Water, Education, Economy and Population (WEEP) are fundamental pillars that exert profound and interconnected impacts on the well-being and security of a nation. These critical elements permeate every facet of society, ultimately shaping the overall security landscape. In order to ensure the robustness of a state’s security, it is imperative to continuously monitor and address the various dimensions of these domains.


Inadequacies or challenges within any of these domains can significantly compromise a nation’s security. Regrettably, Pakistan faces acute challenges across these critical sectors, warranting a comprehensive and focused approach to address them effectively. While the National Security Policy of 2022 has underscored the importance of human security within a ‘citizen-centric’ framework, the translation of policy into actionable initiatives in the areas of water management, education reform, economic development, and population management continues to face substantial implementation gaps, mirroring challenges observed in other government responsibilities.

Series Objective

The Centre for Aerospace & Security Studies (CASS), Islamabad, recognizes the urgency of addressing these pressing issues and their interconnectedness. To foster a more informed and constructive discourse, CASS is planning to organize a series of seminars, each dedicated to exploring one of these critical domains in depth. These seminars aim to facilitate a nuanced understanding of the challenges, opportunities, and policy imperatives in each area, fostering dialogue and knowledge exchange among key stakeholders, policymakers, and academic experts. The first seminar in this Series was conducted on ‘Mitigating Pakistan’s Population Challenges.’ This second seminar will be focused on the education sector of the country.

Seminar Overview

Education is the most powerful weapon which you can use to change the world.

— Nelson Mandela

According to the UN Human Development Report 2021-22, Pakistan ranks 161 out of 192 countries. The country’s literacy rate stands at 58.9%. Back in 2011, the Pakistan Education Task Force after submitting its report concluded that there was a need to declare an ‘Education Emergency’ in Pakistan. The report also revealed that one in ten of the world’s not-in-school children in the primary age group lived in Pakistan (globally placing it second worst in out-of-school children rankings).
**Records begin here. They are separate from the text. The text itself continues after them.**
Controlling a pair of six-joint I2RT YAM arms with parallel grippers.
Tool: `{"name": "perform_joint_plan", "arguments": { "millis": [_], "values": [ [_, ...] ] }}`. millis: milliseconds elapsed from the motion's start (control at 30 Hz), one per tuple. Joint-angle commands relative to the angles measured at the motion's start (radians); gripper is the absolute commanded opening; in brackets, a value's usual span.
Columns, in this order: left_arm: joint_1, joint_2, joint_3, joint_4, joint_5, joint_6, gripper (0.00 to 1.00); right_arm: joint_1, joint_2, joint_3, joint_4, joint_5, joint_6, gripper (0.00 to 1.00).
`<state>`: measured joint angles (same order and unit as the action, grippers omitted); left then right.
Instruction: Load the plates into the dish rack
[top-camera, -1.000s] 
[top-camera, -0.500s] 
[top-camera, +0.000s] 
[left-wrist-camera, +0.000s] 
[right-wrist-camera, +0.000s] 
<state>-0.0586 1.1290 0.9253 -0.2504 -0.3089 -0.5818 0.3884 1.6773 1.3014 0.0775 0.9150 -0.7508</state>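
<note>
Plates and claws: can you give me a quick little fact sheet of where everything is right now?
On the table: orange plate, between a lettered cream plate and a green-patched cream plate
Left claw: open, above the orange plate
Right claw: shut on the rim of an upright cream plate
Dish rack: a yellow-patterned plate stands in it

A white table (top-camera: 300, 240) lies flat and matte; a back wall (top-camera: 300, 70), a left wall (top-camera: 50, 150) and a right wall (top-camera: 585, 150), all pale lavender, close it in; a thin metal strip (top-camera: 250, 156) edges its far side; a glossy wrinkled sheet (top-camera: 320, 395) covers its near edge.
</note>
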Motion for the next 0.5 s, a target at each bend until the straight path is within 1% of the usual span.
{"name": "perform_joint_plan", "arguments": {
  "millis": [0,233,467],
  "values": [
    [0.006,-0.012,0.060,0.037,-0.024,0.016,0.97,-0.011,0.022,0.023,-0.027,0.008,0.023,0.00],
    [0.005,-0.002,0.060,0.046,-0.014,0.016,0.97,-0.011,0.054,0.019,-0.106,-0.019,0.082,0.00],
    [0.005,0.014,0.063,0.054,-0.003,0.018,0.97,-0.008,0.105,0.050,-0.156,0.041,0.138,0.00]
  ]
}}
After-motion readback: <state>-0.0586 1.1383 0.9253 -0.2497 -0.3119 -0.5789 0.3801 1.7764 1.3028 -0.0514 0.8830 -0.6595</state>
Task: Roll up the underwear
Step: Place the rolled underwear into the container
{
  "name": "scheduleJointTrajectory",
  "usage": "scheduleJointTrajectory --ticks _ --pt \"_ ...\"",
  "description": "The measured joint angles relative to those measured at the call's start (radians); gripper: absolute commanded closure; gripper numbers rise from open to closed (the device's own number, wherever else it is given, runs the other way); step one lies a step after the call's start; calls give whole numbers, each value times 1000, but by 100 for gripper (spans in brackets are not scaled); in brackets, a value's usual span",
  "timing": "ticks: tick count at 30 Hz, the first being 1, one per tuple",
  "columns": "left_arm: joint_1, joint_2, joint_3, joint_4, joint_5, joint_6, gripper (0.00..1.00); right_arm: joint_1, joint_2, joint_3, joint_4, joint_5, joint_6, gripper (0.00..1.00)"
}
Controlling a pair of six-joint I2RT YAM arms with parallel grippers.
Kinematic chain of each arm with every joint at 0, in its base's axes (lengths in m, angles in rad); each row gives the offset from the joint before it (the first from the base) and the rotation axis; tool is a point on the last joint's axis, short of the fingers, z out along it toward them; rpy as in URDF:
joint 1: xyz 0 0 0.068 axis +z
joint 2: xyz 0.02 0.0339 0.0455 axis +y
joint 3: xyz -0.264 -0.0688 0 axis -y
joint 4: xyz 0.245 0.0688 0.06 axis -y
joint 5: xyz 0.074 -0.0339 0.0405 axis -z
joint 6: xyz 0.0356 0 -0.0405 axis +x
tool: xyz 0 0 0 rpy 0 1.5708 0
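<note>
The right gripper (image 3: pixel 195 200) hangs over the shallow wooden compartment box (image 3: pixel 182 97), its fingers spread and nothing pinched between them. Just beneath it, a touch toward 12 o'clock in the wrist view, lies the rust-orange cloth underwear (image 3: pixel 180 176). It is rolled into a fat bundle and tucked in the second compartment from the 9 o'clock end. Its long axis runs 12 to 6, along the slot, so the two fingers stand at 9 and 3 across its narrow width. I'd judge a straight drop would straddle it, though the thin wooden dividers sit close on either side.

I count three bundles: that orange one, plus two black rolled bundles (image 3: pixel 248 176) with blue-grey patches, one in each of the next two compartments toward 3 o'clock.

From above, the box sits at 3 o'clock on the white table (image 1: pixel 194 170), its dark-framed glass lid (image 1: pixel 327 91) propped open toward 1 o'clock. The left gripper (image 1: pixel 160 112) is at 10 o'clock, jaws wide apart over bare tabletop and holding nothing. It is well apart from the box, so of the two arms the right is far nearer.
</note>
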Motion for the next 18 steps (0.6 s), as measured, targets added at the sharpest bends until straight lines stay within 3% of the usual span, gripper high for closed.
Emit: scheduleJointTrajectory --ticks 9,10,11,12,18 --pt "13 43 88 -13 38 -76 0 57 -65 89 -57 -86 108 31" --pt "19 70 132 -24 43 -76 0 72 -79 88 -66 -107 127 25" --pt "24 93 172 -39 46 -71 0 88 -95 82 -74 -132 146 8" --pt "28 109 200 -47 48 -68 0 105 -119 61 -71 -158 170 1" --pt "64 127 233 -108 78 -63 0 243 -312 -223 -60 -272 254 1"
Balochistan and Sindh are home to the highest proportion of out-of-school children. Another critical component of education is the curriculum, which acts as a roadmap for future generations. Regrettably, the curriculum has consistently been a contentious aspect of our education system. While the country is currently grappling with an education emergency, particularly concerning the number of out-of-school children and issues related to the curriculum, compounding these challenges is the pressing issue of the overall quality of education being provided. According to UN Global Education Monitoring Report, the cumulative impact of a lack of sustained focus on education has resulted in Pakistan being more than fifty to sixty years behind in its primary and secondary education targets. The higher education sector also faces issues like political interference, insufficient funding allocation, and a scarcity of skilled faculty, hindering the development of a robust academic environment.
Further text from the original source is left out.